## TASK REQUIREMENTS
Reproduce only the stretch of entries below that begins at the first line and ends at the line holding "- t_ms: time".

## DATASET EXCERPTS

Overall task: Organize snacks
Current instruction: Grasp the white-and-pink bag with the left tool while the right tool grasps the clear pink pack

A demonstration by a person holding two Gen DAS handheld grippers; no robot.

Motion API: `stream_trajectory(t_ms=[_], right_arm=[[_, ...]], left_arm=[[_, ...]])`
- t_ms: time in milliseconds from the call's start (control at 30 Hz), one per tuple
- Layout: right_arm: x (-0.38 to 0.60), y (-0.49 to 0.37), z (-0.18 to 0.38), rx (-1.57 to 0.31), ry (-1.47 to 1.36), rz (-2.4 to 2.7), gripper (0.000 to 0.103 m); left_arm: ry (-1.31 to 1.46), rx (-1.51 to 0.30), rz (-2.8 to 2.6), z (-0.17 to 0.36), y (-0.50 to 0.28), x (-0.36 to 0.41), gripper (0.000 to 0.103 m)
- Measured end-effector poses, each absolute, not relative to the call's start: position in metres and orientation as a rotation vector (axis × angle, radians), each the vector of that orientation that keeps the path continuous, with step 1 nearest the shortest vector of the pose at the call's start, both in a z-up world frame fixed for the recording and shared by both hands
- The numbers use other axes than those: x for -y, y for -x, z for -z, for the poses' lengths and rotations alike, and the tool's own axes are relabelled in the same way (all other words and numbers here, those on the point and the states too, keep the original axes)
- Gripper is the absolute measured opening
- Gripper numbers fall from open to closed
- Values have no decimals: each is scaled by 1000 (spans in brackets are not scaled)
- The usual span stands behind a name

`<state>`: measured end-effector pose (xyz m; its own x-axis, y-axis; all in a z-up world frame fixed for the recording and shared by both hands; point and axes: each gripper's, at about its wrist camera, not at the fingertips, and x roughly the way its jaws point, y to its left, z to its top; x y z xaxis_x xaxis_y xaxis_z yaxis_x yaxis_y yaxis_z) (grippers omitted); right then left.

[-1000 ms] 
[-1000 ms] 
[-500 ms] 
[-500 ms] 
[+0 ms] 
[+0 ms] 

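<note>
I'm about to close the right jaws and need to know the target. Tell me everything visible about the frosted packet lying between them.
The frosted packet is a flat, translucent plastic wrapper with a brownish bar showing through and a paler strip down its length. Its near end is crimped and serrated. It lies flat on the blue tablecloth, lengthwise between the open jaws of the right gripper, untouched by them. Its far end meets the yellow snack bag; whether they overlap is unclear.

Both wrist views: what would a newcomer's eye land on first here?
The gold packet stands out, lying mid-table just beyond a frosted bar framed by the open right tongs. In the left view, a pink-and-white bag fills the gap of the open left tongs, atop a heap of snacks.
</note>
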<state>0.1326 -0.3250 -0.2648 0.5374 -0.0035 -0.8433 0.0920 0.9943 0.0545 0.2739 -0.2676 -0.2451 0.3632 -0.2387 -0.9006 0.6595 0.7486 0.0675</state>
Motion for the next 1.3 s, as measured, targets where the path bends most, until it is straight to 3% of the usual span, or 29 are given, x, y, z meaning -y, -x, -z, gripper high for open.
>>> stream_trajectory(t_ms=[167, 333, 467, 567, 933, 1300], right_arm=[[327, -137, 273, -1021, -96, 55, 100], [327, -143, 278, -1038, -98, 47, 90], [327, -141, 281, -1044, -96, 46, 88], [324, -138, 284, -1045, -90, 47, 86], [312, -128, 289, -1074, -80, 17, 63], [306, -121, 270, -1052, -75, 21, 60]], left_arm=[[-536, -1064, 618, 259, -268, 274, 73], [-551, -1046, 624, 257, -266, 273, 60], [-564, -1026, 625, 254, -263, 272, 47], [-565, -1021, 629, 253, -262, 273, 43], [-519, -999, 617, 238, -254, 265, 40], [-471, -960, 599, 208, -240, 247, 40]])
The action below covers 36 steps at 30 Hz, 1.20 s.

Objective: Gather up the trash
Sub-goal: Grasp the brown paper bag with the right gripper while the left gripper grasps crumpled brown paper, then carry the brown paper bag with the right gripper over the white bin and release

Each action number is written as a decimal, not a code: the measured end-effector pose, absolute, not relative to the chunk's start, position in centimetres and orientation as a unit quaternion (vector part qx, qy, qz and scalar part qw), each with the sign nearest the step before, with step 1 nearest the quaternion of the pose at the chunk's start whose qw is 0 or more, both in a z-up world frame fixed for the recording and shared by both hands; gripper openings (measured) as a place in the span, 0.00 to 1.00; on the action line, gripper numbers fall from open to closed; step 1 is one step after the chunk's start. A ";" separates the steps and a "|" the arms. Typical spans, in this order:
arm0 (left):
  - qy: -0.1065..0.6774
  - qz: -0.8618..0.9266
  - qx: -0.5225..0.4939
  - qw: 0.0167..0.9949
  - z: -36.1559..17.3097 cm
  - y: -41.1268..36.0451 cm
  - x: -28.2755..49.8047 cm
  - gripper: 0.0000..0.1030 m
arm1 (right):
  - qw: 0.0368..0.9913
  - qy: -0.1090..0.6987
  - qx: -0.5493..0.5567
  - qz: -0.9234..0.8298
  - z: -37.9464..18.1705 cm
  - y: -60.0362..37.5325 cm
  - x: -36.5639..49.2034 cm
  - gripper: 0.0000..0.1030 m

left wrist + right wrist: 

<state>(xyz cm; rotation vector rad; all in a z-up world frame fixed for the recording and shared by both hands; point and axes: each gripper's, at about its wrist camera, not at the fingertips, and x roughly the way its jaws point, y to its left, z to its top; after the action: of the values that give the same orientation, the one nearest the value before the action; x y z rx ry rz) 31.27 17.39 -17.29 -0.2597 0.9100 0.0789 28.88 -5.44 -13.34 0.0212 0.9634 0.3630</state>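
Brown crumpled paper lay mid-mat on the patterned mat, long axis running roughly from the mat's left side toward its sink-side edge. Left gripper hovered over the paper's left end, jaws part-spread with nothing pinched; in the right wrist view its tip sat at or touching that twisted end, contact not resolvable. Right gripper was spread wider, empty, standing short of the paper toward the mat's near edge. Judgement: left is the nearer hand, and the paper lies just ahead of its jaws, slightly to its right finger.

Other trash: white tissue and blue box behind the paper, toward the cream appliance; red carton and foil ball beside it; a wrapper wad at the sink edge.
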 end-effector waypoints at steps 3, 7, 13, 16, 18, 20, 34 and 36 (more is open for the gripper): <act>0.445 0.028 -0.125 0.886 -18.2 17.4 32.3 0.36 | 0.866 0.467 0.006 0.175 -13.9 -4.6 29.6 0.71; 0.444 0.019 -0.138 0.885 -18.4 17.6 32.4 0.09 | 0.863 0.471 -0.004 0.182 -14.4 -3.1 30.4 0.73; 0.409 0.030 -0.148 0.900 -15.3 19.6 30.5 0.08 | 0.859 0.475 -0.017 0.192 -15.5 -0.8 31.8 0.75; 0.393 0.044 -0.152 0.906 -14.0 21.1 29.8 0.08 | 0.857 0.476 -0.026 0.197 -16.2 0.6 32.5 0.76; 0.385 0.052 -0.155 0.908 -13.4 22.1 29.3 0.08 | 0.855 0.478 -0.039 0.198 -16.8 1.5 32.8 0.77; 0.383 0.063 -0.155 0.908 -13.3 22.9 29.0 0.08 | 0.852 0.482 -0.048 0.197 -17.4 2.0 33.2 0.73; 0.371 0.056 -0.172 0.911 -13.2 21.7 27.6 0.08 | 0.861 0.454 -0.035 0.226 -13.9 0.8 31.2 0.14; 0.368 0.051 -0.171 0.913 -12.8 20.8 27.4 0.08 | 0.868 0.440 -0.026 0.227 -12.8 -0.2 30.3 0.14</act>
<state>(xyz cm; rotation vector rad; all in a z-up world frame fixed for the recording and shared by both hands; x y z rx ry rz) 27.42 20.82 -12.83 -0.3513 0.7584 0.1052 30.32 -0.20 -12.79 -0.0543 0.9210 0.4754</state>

## FINISHED TASK
Overall task: Organize snacks
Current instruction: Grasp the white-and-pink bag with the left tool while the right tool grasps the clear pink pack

A demonstration by a person holding two Gen DAS handheld grippers; no robot.

Motion API: `stream_trajectory(t_ms=[_], right_arm=[[_, ...]], left_arm=[[_, ...]])`
- t_ms: time in milliseconds from the call's start (control at 30 Hz), one per tuple

There's no more to the answer.